M/G/1 Retrial Queue with Two Stage Heterogeneous

Service, Non-Persistent Customers, Extended Vacation

and Setup Time.

S.Shyamala

Government Arts College, Thiruvannamalai, India

Abstract

This paper pays attention on a single server non-Monrovian retrial queuing model with non persistent customers, two stage heterogeneous service, Bernoulli vacation. Customers arrive according to Poisson stream with arrival rate λ and are served one by one with first come first served basis. In this model the server provides two phases of service in which after the first phase service is complete, second phase service starts and both the service time follow general (arbitrary) distribution. The customer, who finds the server busy upon arrival, can either join the orbit with probability p or he/she can leave the system with probability 1-p.

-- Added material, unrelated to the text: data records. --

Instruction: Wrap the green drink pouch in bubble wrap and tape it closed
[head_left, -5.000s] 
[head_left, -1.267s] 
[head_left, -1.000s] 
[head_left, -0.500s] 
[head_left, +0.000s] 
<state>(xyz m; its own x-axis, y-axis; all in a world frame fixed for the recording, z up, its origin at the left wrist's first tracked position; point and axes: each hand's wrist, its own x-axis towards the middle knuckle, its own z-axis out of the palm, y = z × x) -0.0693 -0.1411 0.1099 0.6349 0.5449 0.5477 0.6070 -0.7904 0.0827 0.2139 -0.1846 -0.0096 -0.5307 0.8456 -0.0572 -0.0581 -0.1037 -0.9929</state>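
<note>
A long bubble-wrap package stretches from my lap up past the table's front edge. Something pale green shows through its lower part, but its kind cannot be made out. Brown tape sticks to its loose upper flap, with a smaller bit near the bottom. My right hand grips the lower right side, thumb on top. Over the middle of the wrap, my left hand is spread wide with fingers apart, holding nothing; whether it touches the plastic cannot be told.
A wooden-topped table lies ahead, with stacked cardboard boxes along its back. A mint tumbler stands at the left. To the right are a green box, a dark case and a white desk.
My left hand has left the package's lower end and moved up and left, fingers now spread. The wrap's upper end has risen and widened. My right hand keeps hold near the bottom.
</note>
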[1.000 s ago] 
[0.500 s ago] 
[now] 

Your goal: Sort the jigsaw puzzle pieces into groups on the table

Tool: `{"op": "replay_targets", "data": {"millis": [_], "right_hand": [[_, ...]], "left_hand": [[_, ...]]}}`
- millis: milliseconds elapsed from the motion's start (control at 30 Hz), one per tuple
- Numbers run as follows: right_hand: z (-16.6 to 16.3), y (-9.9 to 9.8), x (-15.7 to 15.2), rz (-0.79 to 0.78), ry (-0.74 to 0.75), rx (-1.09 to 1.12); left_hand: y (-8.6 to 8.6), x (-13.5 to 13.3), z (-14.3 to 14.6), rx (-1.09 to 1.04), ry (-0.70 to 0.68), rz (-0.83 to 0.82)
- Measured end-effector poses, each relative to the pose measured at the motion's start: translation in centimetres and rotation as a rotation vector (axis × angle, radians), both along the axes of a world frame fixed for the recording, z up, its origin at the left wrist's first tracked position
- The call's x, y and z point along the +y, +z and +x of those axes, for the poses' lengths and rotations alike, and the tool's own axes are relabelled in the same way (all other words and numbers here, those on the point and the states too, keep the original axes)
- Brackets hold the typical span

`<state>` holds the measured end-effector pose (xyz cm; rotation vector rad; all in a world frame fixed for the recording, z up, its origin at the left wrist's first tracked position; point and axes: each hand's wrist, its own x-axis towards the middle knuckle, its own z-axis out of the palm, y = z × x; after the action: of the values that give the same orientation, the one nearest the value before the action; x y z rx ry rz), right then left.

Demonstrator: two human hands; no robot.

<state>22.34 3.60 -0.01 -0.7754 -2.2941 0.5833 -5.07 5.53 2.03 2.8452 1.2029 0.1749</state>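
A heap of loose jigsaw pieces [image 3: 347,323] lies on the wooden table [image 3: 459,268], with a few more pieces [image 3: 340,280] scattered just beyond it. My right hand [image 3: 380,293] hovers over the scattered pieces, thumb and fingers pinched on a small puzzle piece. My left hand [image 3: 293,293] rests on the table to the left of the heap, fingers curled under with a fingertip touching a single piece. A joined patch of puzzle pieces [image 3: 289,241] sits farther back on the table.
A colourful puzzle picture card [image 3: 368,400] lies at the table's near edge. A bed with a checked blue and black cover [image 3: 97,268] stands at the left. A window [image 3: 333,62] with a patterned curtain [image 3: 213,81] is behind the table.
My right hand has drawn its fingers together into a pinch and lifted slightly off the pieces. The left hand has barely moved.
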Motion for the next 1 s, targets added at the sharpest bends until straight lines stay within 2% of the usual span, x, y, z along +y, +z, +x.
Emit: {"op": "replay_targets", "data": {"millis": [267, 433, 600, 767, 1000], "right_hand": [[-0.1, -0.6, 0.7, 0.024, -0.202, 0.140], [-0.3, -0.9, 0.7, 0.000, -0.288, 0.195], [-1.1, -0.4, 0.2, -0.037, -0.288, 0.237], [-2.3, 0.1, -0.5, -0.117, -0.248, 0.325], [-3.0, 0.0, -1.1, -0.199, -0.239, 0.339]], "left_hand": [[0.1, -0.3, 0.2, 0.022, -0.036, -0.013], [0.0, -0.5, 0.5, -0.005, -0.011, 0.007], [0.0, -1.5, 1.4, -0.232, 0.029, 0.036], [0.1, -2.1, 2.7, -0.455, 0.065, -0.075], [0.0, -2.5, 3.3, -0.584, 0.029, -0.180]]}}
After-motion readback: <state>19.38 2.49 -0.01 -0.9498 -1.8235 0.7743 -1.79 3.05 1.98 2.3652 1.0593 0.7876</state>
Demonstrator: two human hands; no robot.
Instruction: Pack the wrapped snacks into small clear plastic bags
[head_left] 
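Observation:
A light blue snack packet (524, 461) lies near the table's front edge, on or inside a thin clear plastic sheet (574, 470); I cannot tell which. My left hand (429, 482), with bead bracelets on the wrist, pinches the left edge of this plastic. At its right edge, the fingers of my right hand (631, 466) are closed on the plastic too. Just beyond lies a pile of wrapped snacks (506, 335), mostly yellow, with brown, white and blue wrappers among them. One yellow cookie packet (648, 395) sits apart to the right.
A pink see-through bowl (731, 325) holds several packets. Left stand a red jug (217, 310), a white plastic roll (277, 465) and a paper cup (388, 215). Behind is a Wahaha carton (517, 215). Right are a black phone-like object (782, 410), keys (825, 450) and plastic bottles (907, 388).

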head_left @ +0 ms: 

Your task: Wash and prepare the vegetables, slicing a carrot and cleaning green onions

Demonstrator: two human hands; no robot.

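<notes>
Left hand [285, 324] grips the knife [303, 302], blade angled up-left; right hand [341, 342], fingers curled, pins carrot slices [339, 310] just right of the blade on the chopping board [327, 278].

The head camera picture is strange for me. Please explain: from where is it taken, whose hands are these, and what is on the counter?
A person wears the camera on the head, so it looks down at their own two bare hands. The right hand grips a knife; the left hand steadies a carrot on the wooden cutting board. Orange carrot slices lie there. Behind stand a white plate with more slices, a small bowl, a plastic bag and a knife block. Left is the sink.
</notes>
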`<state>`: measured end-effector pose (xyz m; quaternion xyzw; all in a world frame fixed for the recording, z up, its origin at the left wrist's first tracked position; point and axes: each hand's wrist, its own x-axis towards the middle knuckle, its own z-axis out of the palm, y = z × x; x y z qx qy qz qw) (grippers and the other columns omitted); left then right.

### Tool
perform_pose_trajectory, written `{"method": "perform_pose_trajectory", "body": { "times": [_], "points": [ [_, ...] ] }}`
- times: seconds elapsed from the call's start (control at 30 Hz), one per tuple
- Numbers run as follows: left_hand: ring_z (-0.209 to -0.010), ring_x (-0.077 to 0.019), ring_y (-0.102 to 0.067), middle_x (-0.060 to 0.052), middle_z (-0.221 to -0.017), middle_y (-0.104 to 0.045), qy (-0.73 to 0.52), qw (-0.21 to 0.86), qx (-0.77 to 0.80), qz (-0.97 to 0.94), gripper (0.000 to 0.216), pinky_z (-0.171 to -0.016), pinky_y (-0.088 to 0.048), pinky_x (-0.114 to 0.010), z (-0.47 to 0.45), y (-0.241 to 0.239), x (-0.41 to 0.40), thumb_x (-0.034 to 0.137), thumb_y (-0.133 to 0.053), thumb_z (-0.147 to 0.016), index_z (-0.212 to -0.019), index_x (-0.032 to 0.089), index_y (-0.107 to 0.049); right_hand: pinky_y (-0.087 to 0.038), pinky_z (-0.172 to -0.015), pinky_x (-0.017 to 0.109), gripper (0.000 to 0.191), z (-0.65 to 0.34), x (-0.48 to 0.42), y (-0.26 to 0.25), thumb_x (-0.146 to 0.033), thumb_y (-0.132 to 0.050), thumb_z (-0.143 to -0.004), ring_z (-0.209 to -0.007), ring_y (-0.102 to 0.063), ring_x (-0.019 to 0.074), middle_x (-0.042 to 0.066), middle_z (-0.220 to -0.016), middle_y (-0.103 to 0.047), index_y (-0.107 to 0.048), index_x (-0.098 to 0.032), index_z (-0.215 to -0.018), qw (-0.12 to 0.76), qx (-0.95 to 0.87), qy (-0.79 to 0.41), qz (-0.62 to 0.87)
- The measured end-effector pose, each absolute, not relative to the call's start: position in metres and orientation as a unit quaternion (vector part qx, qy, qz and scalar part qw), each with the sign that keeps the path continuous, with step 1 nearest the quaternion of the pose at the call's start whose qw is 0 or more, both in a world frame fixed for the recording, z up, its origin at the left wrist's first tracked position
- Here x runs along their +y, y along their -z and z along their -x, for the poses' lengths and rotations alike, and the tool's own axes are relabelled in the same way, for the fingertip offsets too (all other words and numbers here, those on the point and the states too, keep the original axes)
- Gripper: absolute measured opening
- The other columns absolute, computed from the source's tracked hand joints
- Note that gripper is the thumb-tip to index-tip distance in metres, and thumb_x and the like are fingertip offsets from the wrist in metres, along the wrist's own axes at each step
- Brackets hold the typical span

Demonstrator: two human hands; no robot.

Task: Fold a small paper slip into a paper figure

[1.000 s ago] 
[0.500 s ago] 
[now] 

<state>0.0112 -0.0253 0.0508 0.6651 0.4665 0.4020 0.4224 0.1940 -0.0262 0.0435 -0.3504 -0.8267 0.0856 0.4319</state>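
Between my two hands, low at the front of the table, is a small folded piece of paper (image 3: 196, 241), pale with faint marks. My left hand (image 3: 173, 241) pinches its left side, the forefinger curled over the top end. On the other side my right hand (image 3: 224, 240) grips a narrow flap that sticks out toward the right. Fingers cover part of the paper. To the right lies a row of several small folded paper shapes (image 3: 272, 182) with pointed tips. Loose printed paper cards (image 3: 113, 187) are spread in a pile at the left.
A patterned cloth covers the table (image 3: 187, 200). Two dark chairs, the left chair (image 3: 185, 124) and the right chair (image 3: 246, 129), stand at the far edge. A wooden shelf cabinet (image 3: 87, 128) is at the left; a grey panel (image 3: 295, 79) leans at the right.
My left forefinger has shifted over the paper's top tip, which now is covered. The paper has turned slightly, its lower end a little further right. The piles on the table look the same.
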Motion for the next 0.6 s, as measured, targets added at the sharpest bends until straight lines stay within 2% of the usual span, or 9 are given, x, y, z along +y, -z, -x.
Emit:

On completion of a service the server may go for a vacation with probability θ or stay back in the system to serve a next customer with probability 1-θ, if any. Also when the vacation period is over the server is assumed as it must spend some time to get ready for giving proper service, called set up time and which is arbitrarily distributed. We obtain the steady solutions of the model by using supplementary variable technique. Also we derive the system performance measures and reliability indices are obtained.

Subject Classification: AMS 60K25, 90B22, 60K30

Key words: Bernoulli vacation, Retrial time, Reliability, Set up time, Two stages service.

1. Introduction

The study of retrial queuing system has become an interesting area because of its wide applicability in telephone switching networks, telecommunication networks and computer networks. Retrial queues are characterized by that upon arrival customer finds the server busy or on vacation and as there is no place in front of the server he/she may join the group of blocked customer( called orbit) for trying their request later on or leave the system immediately. There is a vast literature on retrial queuing models . Kulkarni (1983) , Farahmand (1990) Choi(1990) studied queuing systems with retrials. For recent bibliographies and survey we can refer Yang and Templeton (1990), Artalejo (1999) and Fallin and Templeton(1997). Artalejo and Fallin (2002) discussed the comparison between standard and retrial queueing models. Krishna kumar et al. (2002) studied an M/G/1 retrial queue with two phase service and pre emptive resume. Retrial queues with vacations has been concentrated by many authors include Artalejo (1997, 1999), Krishna kumar (2002) and Atencia(2005) and Zhou(2005). Arumuganathan (2008) discussed single server batch arrival retrial queue with general vacation time under Bernoulli schedule and two phases of heterogeneous service Arumuganathan (2009) performed analysis on two phase heterogenous service and different vacation policies of an M/G/1 retrial queue with non-persistent calls . Wang (2008) studied repairable retrial queue with setup time and Bernoulli vacation. Yang et al.(1990) studied M/G/1 retrial queue with impatient customers. Choudhry(2009) studied both single and batch arrival of retrial queue with two phase of service and general retrial times.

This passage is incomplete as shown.